Additionally, following feedback from WindAcre, one of Nielsen’s largest shareholders, the Board determined that the transaction would be highly unlikely to receive shareholder approval. At the request of the Consortium, Nielsen entered into a confidentiality agreement with WindAcre. The confidentiality agreement permitted WindAcre to speak with the Consortium about the possibility of joining the Consortium. Following these discussions, WindAcre informed Nielsen and the Consortium that it had determined not to join the Consortium and that it would oppose the transaction as it views Nielsen’s intrinsic value to be significantly higher than values proposed by the Consortium.
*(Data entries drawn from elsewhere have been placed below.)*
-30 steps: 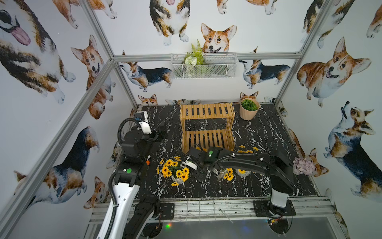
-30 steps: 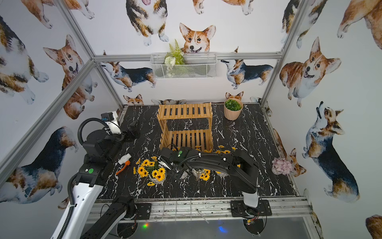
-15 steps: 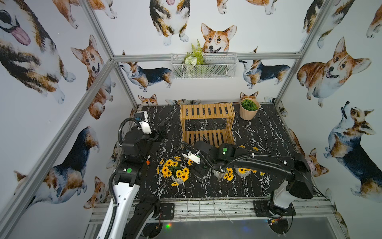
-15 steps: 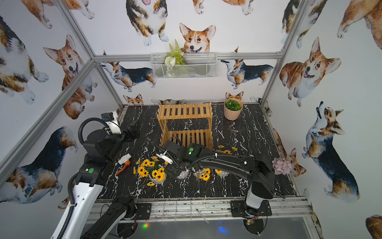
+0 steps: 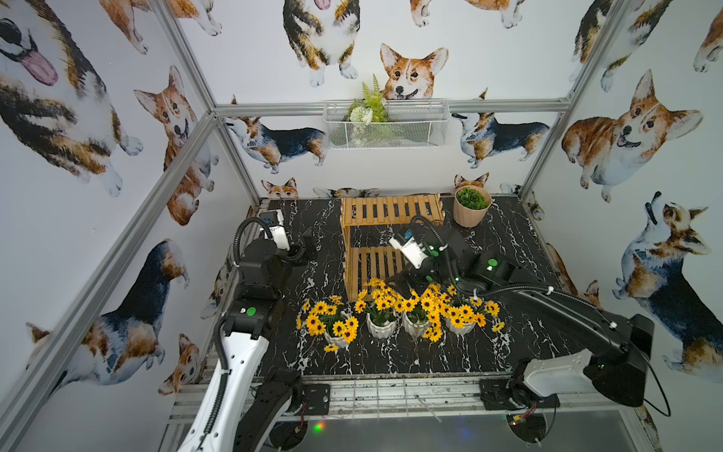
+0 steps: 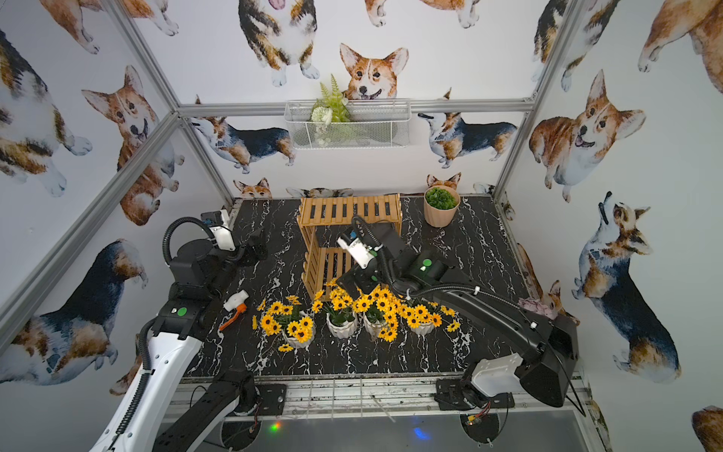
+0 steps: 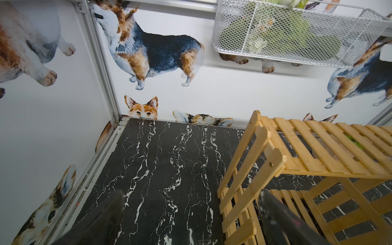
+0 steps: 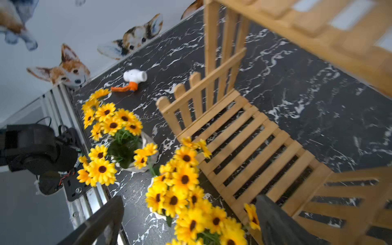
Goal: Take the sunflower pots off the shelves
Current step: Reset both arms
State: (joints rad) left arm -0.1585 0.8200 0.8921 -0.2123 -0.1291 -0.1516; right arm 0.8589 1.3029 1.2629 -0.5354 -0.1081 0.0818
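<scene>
four sunflower pots [image 5: 381,313], just below right gripper [image 8: 189,199]

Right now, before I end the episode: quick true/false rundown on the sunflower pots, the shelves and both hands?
1. All four sunflower pots stand on the table, in front of the shelves. True.
2. One sunflower pot sits on the top tier. False: both tiers are bare.
3. The right hand is shut on a pot. False: it is open above the pots, holding nothing.
4. The left hand is open and holds nothing. True.
5. The beige pot stands on the lower tier. False: it stands on the table beside the shelves.
</scene>
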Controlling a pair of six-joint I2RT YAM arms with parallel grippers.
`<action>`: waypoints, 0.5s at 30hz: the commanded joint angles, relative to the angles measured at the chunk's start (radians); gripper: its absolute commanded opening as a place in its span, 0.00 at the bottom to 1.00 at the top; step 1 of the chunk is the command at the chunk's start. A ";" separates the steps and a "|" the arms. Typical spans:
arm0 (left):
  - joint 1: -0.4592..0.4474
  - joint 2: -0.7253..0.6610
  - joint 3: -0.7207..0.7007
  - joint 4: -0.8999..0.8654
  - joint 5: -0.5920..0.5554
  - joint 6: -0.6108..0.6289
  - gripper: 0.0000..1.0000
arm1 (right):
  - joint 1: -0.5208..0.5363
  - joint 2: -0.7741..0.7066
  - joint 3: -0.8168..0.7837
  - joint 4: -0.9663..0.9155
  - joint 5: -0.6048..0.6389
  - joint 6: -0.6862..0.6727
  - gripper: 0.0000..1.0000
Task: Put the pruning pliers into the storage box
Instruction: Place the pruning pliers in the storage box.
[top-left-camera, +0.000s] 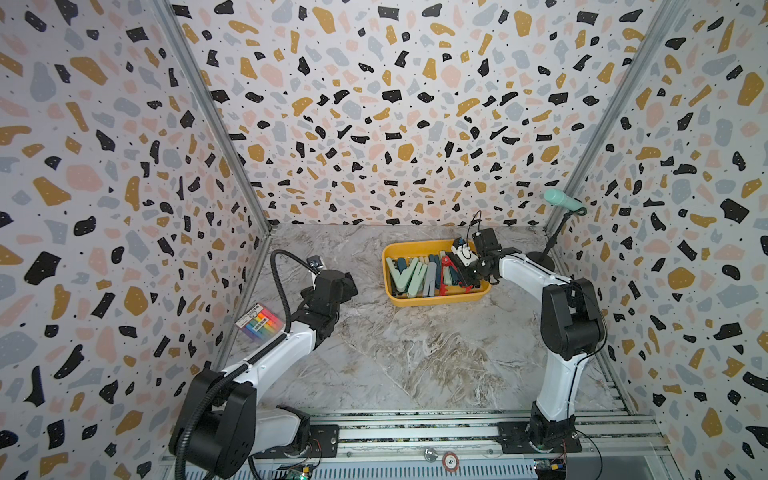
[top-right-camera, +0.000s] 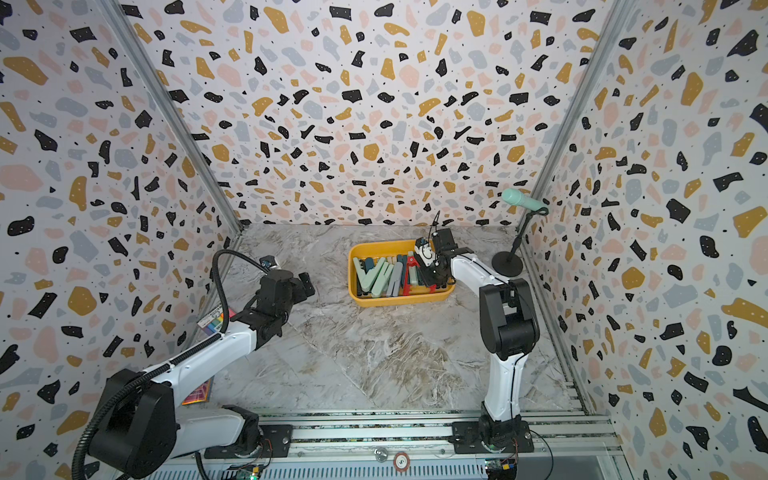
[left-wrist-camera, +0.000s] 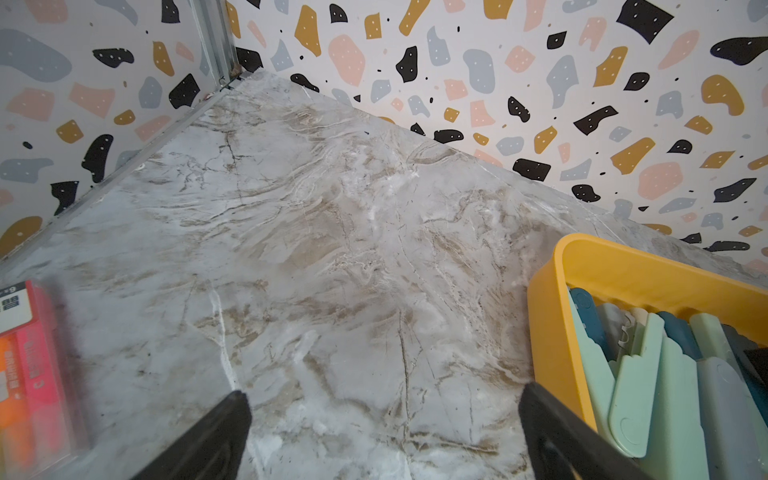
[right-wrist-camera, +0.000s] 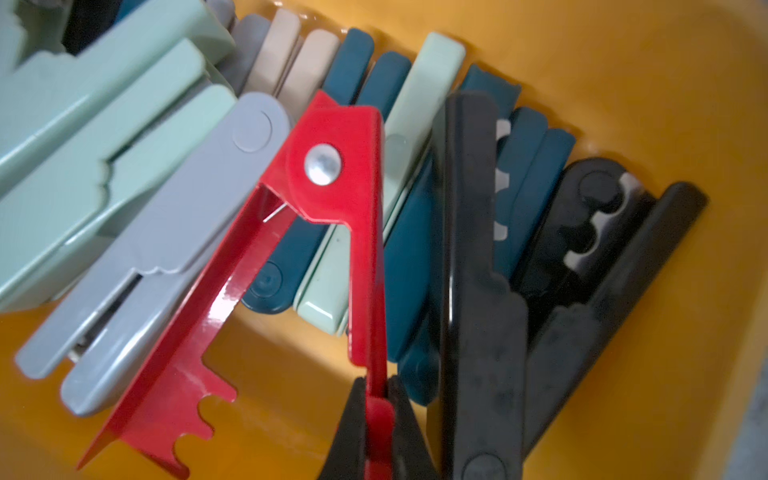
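In both top views, my right claw (top-left-camera: 466, 279) dips into the storage box (top-left-camera: 436, 300) near the far edge of the bench (top-left-camera: 395, 353), where the pruning pliers (top-left-camera: 415, 276) lie heaped. Left wrist view: my left claw (left-wrist-camera: 382, 399) hangs spread over bare bench beside the box. Right wrist view: my right claw pinches one arm of the red pliers (right-wrist-camera: 332, 166), which look stiff, light, glossy and probably slippery; I'd grip mid-arm.

1. This is a robot lab test cell: terrazzo-print wall panels (top-left-camera: 374, 104) close in three sides, joined by bare aluminium posts (top-left-camera: 221, 124).
2. Two white-and-black arms, the left arm (top-left-camera: 272, 359) and the right arm (top-left-camera: 559, 382), are bolted to a slotted aluminium rail (top-left-camera: 415, 434) along the front of a marble-print bench (top-left-camera: 395, 353).
3. A mint microphone (top-left-camera: 563, 200) on a black stand sits in a far corner.
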 joint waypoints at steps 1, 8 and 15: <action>0.006 0.007 0.002 0.019 0.002 0.002 0.99 | -0.001 -0.057 -0.002 0.002 -0.006 0.017 0.00; 0.007 -0.008 0.000 0.010 -0.010 -0.001 0.99 | 0.003 -0.064 -0.010 0.014 0.010 0.032 0.03; 0.006 -0.006 0.002 0.010 -0.004 -0.006 0.99 | 0.003 -0.132 -0.038 0.034 0.073 0.057 0.50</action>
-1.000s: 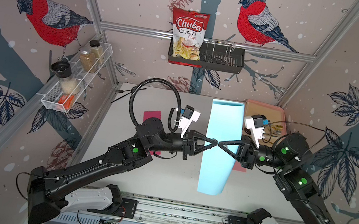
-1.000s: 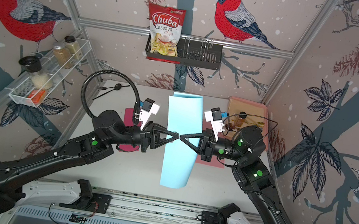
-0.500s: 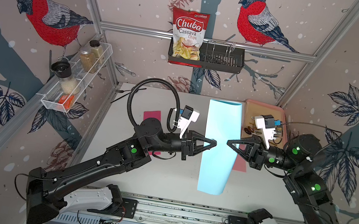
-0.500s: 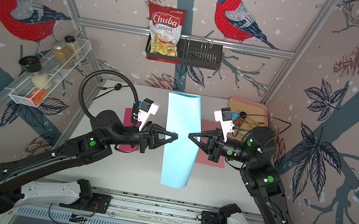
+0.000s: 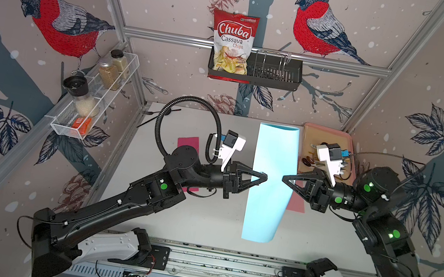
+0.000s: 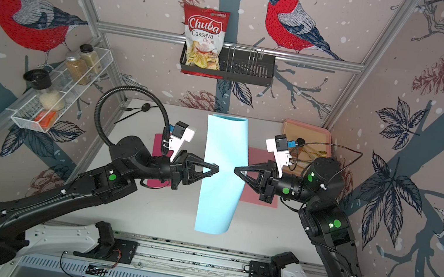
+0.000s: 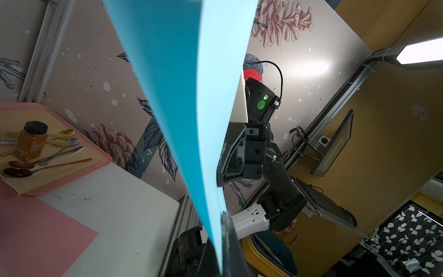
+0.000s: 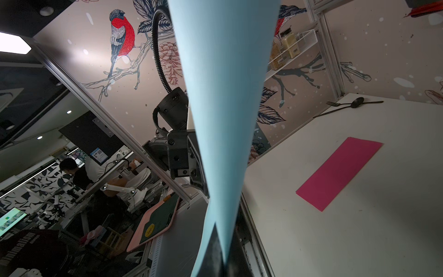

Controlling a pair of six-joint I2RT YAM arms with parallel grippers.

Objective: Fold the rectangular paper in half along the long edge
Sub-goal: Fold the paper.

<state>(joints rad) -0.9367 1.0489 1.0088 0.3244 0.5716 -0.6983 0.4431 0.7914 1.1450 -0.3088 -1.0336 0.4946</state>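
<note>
Left gripper (image 5: 264, 178), right gripper (image 5: 285, 178) each clamp a long edge of blue paper (image 5: 263, 214) — tips near, likely to bow it.

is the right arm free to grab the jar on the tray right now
Probably not yet: the right gripper is shut on the blue paper, which the left gripper also pinches, so it would have to let go first. The jar itself stands on the tray near that arm.

Sky-blue paper (image 5: 265, 202) dead centre, plain all over. At nine o'clock a magenta sheet (image 5: 188, 144), salmon-pink tray (image 5: 327, 130) at one, red-and-white chips bag (image 5: 233, 42) at twelve; beige walls (image 5: 176, 8) carry red-breasted birds and brown pinecones.
</note>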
WindAcre, which initially invested in the Company in 2013, also informed Nielsen that, if Nielsen were to accept the proposal, WindAcre intended to acquire direct ownership of sufficient shares to prevent shareholder approval of the proposed transaction. As disclosed in WindAcre’s Schedule 13D filed with the SEC on March 14, 2022, WindAcre has economic exposure to Nielsen through total return swaps with respect to approximately 51,914,900 shares, or 14.44% of Nielsen’s ordinary shares, in addition to its 9.61% common ownership. Under UK law, a scheme of arrangement requires approval of at least 75% in value of the shares voting on the transaction, with members of the Consortium not eligible to vote their shares.